Requirement>
The data below should be restated word for word, with every picture omitted.

Data provided>

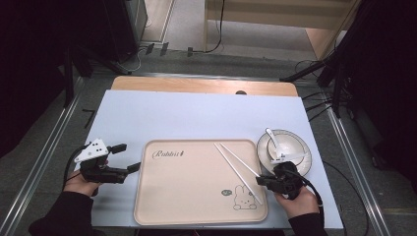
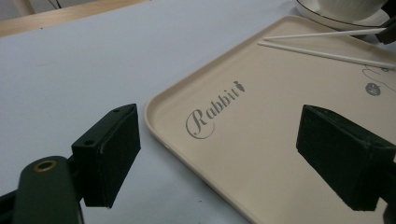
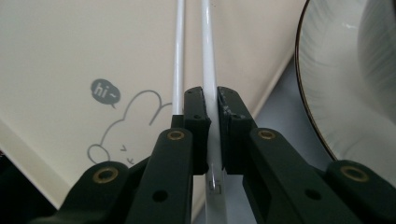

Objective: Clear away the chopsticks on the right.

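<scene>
- Chopsticks: two white chopsticks (image 1: pixel 239 169) lie on the beige tray (image 1: pixel 187 196), in its right half, running from near the far edge down to the rabbit drawing (image 1: pixel 244 197) at the near right corner.
- One chopstick (image 3: pixel 209 84) sits between the two black jaws of the right gripper (image 3: pixel 211 109), which are closed on it near its thick end; the other chopstick (image 3: pixel 179 60) lies just beside the jaws, outside them.
- The right gripper view shows this grip clearly; in the high view the right gripper (image 1: pixel 265 181) is at the tray's right edge, but the contact is too small to see there.
- The bowl (image 1: pixel 284 150) with a white spoon (image 1: pixel 274 142) stands on the table (image 1: pixel 196 115) just beside the tray's far right corner.
- The left gripper (image 1: pixel 127 157) is near the tray's left edge, jaws wide apart and holding nothing.
- The left gripper view shows the word "Rabbit" (image 2: pixel 215 106) on the tray between its jaws.
</scene>
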`<state>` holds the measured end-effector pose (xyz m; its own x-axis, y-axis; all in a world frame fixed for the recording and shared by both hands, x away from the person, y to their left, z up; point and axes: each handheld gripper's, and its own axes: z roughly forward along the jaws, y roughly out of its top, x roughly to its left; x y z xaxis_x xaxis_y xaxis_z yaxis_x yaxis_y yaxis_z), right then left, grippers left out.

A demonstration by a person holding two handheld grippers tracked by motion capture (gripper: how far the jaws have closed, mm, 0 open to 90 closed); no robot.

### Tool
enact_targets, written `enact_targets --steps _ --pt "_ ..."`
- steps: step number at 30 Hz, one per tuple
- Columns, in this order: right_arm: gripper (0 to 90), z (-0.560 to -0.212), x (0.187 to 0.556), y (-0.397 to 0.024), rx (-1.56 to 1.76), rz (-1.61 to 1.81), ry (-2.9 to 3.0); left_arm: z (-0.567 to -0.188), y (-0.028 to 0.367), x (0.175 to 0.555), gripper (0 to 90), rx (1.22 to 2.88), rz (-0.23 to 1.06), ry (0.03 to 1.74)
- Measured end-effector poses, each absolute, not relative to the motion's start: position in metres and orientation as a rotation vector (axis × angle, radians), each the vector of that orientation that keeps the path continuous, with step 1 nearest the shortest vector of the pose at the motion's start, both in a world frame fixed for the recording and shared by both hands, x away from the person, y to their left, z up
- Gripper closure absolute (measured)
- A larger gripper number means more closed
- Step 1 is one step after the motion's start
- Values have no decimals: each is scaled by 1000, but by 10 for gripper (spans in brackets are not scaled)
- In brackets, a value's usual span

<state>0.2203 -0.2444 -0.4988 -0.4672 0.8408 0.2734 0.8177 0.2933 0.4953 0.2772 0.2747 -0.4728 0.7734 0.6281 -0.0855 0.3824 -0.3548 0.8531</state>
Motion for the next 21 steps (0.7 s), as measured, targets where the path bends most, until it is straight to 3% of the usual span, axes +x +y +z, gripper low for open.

Exercise output>
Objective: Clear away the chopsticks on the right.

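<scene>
- Chopsticks: two white chopsticks (image 1: pixel 239 169) lie on the beige tray (image 1: pixel 187 196), in its right half, running from near the far edge down to the rabbit drawing (image 1: pixel 244 197) at the near right corner.
- One chopstick (image 3: pixel 209 84) sits between the two black jaws of the right gripper (image 3: pixel 211 109), which are closed on it near its thick end; the other chopstick (image 3: pixel 179 60) lies just beside the jaws, outside them.
- The right gripper view shows this grip clearly; in the high view the right gripper (image 1: pixel 265 181) is at the tray's right edge, but the contact is too small to see there.
- The bowl (image 1: pixel 284 150) with a white spoon (image 1: pixel 274 142) stands on the table (image 1: pixel 196 115) just beside the tray's far right corner.
- The left gripper (image 1: pixel 127 157) is near the tray's left edge, jaws wide apart and holding nothing.
- The left gripper view shows the word "Rabbit" (image 2: pixel 215 106) on the tray between its jaws.
</scene>
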`<state>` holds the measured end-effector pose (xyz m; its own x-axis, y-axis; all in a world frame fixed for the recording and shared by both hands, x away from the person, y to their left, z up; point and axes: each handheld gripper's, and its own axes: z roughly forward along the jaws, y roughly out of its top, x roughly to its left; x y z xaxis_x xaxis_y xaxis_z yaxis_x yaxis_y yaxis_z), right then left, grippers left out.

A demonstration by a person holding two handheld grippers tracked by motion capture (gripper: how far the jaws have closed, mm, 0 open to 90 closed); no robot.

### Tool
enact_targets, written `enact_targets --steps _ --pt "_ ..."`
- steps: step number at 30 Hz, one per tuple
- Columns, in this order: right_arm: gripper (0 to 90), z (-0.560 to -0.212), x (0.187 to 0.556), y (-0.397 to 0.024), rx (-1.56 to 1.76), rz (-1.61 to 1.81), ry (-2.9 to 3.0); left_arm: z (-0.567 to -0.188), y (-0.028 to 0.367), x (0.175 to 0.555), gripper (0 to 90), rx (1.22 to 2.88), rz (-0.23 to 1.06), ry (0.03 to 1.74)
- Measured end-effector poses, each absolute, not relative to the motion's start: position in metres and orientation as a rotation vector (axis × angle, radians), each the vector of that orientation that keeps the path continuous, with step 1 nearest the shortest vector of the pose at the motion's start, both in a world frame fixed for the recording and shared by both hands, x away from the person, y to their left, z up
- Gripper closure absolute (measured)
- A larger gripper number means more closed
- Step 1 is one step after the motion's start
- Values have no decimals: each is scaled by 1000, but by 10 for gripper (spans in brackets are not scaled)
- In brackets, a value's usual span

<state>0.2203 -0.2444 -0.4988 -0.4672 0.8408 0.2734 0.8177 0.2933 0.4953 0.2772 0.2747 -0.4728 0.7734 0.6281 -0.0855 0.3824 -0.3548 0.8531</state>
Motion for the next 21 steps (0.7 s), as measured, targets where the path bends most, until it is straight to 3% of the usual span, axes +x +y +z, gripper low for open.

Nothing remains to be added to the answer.